11. Eastern Railroad Presidents Conference v. Noerr Motor Freight, Inc., 365 U.S. 127 (1961). Holding that petitioning activity, so long it is not a sham, is immunized from antitrust law prosecution.

12. Edwards v. South Carolina, 372 U.S. 229 (1963). Holding that, in arresting, convicting and punishing those engaged in peaceful demonstrations against racial discrimination, the state had infringed the demonstrators’ First Amendment rights of free speech, free assembly and freedom to petition for redress of grievances.

13. Grable & Sons Metal Products, Inc. v. Darue Engineering and Manufacturing, 545 U.S. 308 (2005). Cases typically “arise under” federal law for Constitutional purposes when a plaintiff pleads a cause of action created by federal law, but where a state-law claim necessarily raises a stated federal issue, actually disputed and substantial, which a federal forum may entertain without disturbing any congressionally approved balance of federal and state judicial responsibilities, federal court jurisdiction is warranted.

14. Holmes Group, Inc. v. Vornado Air Circulation Systems, Inc., 535 U.S. 826 (2002). Interpreting federal law to grant federal courts subject matter jurisdiction only over cases that raise a federal issue on the face of a well-pleaded complaint. A federal issue raised on defense or counterclaim is not sufficient to confer jurisdiction upon the federal courts.

15. Jinks v. Richland County, 538 U.S. 456 (2003). Upholding a federal law requiring state courts to toll state claims pending federal court resolution of related claims, as necessary and proper to the exercise of Congress’s power to constitute Article III courts and to assure that those courts fairly and efficiently exercise the judicial power of the United States.

16. United States v. Lopez, 514 U.S. 538 (1995). Striking down provisions of the Gun Free School Zones Act, because the Act neither regulated a commercial activity nor contained a requirement that punishable gun possession be connected in any way to interstate commerce. The Act therefore exceeded the authority of Congress to regulate commerce. To enact legislation under its Commerce powers, Congress must provide detailed findings of a piece of legislation’s relationship to interstate commerce, and such a relationship may not be overly tenuous or based on but-for causation.

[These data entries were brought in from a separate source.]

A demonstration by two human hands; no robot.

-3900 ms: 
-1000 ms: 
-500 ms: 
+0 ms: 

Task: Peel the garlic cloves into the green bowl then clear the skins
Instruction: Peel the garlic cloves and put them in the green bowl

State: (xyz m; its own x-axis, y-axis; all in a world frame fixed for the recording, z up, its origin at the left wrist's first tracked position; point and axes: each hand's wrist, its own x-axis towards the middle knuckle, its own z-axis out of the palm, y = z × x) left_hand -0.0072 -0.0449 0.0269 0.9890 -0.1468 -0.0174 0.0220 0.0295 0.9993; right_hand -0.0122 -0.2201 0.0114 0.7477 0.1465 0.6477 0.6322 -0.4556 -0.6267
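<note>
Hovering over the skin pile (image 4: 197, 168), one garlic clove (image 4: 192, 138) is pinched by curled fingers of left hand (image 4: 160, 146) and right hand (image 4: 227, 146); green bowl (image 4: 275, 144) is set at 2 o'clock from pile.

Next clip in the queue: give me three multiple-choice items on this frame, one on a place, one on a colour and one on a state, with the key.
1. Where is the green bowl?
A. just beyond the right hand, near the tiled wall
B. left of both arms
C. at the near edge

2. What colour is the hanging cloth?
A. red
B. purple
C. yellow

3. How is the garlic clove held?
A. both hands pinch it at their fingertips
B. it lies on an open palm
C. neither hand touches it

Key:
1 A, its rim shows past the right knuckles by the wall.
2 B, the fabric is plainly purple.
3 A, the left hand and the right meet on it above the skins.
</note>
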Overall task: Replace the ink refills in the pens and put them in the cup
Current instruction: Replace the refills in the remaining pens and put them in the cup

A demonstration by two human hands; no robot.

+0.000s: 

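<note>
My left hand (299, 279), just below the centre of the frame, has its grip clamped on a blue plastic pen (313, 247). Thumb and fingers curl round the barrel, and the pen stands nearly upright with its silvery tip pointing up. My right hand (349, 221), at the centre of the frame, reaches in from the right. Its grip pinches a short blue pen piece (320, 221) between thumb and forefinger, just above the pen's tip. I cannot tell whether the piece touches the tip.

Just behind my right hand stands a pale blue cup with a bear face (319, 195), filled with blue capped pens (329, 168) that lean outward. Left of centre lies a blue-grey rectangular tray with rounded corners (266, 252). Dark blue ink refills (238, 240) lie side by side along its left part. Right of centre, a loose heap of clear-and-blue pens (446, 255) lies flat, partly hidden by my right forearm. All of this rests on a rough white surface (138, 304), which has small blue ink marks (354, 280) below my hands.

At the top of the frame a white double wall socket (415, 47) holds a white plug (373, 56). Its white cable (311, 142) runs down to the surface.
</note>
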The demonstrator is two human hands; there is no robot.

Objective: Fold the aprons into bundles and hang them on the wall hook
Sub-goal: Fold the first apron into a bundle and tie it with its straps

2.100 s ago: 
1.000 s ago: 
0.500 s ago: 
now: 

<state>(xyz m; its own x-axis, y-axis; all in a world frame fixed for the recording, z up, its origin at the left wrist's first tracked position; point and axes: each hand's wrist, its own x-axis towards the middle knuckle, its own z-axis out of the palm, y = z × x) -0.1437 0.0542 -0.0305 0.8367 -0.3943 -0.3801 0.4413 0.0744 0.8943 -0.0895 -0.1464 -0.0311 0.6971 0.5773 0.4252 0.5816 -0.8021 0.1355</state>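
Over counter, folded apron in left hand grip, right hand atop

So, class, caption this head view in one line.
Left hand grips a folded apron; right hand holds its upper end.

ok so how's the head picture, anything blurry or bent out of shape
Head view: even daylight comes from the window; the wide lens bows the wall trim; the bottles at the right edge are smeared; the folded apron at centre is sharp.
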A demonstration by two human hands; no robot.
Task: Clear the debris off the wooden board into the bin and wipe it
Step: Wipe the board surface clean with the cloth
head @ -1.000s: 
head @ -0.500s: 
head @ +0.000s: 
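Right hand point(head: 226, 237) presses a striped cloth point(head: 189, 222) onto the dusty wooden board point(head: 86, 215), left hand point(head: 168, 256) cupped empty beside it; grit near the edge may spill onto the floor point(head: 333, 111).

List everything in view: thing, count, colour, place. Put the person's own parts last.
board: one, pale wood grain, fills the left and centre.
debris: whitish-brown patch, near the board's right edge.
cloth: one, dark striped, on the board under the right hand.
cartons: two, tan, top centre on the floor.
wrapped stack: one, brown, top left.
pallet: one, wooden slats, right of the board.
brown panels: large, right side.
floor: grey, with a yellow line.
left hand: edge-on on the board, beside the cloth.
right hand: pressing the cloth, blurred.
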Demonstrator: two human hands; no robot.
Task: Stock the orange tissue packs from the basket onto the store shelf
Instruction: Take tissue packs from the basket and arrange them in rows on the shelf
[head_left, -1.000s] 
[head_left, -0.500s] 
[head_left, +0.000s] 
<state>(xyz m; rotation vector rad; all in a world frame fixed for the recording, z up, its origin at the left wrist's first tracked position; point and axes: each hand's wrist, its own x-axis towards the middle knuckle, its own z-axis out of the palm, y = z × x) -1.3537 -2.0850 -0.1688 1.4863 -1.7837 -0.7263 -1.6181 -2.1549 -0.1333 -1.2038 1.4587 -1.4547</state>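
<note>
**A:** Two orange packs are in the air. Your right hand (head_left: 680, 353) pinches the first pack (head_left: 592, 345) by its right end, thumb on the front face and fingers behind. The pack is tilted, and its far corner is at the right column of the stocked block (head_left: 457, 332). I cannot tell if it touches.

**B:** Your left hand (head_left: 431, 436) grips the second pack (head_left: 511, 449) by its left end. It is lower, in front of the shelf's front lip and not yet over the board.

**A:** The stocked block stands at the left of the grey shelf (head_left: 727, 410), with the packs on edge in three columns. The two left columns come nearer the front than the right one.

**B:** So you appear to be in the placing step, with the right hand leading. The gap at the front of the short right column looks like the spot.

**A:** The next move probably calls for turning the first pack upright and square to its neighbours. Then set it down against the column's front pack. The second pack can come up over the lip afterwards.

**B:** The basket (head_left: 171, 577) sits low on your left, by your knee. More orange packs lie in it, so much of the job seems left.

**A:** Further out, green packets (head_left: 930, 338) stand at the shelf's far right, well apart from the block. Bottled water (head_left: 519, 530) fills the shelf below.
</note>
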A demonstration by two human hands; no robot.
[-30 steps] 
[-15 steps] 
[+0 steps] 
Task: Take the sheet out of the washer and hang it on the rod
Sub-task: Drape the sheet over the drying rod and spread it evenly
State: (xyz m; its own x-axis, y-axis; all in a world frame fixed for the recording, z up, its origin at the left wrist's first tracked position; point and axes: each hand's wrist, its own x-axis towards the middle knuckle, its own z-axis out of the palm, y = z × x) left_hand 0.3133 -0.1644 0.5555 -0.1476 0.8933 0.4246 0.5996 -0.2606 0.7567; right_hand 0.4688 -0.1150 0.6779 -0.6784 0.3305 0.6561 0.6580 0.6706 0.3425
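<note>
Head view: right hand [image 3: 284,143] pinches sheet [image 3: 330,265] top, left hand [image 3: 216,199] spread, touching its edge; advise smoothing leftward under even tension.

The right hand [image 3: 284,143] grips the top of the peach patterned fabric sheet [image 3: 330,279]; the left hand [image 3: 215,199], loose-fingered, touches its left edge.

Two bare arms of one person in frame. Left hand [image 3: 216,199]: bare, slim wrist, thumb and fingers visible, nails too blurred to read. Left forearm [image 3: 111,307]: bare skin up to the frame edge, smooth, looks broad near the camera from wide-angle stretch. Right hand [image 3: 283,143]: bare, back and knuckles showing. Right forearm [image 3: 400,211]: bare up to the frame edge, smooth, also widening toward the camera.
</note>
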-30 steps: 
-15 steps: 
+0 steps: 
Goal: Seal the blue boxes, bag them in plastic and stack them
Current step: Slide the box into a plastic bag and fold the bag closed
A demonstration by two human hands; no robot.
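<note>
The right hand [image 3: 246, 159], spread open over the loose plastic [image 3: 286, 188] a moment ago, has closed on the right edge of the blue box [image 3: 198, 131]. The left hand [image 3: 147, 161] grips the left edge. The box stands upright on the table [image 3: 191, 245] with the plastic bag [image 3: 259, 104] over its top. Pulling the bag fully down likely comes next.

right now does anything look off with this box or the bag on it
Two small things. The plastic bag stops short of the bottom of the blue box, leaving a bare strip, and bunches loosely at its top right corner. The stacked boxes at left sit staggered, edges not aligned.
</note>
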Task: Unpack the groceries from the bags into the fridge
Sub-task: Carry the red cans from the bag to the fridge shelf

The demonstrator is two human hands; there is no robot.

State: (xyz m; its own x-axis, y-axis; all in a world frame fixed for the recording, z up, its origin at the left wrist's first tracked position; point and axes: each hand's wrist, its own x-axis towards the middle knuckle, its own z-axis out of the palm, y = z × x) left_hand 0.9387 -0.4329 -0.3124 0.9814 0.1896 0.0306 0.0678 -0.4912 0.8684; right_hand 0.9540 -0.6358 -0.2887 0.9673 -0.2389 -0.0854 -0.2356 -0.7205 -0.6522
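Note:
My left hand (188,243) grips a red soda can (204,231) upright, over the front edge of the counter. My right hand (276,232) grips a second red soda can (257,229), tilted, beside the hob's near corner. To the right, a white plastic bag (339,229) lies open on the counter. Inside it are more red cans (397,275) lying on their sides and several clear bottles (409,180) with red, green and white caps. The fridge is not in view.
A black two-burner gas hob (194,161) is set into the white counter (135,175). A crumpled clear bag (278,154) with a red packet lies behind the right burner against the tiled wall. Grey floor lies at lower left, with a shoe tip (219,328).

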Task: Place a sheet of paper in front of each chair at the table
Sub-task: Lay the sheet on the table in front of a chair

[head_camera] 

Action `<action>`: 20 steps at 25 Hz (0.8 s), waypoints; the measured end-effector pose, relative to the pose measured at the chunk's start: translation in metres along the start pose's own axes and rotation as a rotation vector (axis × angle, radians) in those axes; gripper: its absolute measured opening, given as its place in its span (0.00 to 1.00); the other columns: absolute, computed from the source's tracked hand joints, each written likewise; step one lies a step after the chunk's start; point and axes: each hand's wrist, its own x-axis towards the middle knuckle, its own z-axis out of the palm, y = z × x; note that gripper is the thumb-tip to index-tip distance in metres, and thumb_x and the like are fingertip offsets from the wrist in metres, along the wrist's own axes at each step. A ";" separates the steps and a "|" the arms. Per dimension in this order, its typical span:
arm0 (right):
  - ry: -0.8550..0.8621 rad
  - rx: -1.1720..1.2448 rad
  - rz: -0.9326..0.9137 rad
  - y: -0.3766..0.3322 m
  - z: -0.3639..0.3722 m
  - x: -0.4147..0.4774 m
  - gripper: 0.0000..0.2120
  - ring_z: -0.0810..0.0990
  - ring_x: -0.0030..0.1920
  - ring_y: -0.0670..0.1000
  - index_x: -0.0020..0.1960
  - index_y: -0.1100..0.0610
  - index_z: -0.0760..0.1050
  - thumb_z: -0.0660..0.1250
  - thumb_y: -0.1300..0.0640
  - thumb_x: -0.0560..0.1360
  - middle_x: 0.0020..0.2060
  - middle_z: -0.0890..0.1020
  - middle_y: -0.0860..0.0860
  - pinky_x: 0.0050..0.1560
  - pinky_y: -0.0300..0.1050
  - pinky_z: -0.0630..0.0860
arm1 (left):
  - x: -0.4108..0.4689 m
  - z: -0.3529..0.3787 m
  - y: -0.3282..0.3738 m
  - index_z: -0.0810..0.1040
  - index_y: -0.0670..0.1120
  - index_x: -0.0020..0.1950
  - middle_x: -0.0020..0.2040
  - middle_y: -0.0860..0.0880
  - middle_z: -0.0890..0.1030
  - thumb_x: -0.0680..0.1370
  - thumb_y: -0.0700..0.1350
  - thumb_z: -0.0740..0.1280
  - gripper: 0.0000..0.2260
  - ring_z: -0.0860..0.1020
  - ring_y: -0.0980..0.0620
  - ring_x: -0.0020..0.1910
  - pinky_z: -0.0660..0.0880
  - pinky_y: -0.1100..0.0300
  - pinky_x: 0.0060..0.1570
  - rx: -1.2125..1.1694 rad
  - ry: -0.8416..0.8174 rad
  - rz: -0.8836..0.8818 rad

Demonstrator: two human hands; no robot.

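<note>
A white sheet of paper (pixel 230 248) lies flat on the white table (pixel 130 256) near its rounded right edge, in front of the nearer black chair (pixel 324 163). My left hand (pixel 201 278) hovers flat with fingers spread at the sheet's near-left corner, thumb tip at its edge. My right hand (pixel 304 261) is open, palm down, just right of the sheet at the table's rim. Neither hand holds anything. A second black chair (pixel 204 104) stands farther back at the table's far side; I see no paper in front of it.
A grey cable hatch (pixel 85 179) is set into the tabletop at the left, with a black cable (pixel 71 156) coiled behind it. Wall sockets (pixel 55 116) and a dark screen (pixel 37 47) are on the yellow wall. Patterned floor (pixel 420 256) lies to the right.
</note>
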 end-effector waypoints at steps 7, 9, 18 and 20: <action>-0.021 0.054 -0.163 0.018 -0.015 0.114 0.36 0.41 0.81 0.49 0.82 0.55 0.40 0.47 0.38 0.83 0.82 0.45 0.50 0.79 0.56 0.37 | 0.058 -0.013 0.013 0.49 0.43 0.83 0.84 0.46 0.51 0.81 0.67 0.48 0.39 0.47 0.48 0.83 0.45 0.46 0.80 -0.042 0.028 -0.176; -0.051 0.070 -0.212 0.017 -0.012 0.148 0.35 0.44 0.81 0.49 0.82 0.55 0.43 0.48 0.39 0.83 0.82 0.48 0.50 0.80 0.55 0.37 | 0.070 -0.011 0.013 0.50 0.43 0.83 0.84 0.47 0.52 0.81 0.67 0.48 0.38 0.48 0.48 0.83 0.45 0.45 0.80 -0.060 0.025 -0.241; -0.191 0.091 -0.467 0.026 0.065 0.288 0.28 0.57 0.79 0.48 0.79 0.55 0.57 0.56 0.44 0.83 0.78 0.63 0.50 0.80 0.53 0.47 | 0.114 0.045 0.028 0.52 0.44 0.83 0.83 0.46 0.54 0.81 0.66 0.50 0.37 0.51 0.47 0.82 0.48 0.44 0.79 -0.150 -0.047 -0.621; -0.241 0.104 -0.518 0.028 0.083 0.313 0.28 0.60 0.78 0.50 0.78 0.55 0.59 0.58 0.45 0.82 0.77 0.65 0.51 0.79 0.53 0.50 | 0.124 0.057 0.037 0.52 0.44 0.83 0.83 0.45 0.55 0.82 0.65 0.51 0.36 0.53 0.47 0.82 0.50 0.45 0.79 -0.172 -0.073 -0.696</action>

17. McDonald v. Smith, 472 U.S. 479, 485 (1985). Holding that, although the value of the right of petition as an important aspect of self-government is beyond question, the Petition Clause does not provide absolute immunity for expressing libelous and damaging falsehoods in petitions to government officials. State law that allows damages for defamation to be recovered only if petitioner is shown to have acted with “malice,” as defined in terms consistent with New York Times Co. v. Sullivan provides adequate First Amendment protections; states need not provide absolute immunity for petitioning activity. First Amendment rights are inseparable, and there is no sound basis for granting greater constitutional protection to statements made in a petition than to other statements.

18. McIntyre v. Ohio Elections Comm’n, 514 U.S. 334 (1995). Recognizing that anonymous speech is part of an “honorable tradition of advocacy and dissent.”

19. Mesa v. California, 489 U.S. 121 (1989). Interpreting the federal official removal statute, 28 U.S.C. § 1446, infra, to require federal officials to raise federal claims on defense for federal courts to remove their cases to federal court.

20. NAACP v. Claiborne Hardware Co., 458 U.S. 886 (1982). While States have broad power to regulate economic activities, there is no comparable right to prohibit peaceful political activity such as that found in the boycott; nonviolent protests are entitled to the protection of the First Amendment.

21. New York v. United States, 505 U.S. 144 (1992). Striking down provisions of the Low-Level Radioactive Waste Policy Amendments Act requiring states to take title to excess waste, and holding that although regulation of the interstate market in the disposal of low level radioactive waste is well within Congress’s Commerce power, and Congress could preempt entirely state regulation in the area, Congress may not commandeer the states’ legislative processes by directly compelling legislatures to enact and enforce a federal regulatory program, but must exercise authority directly upon individuals.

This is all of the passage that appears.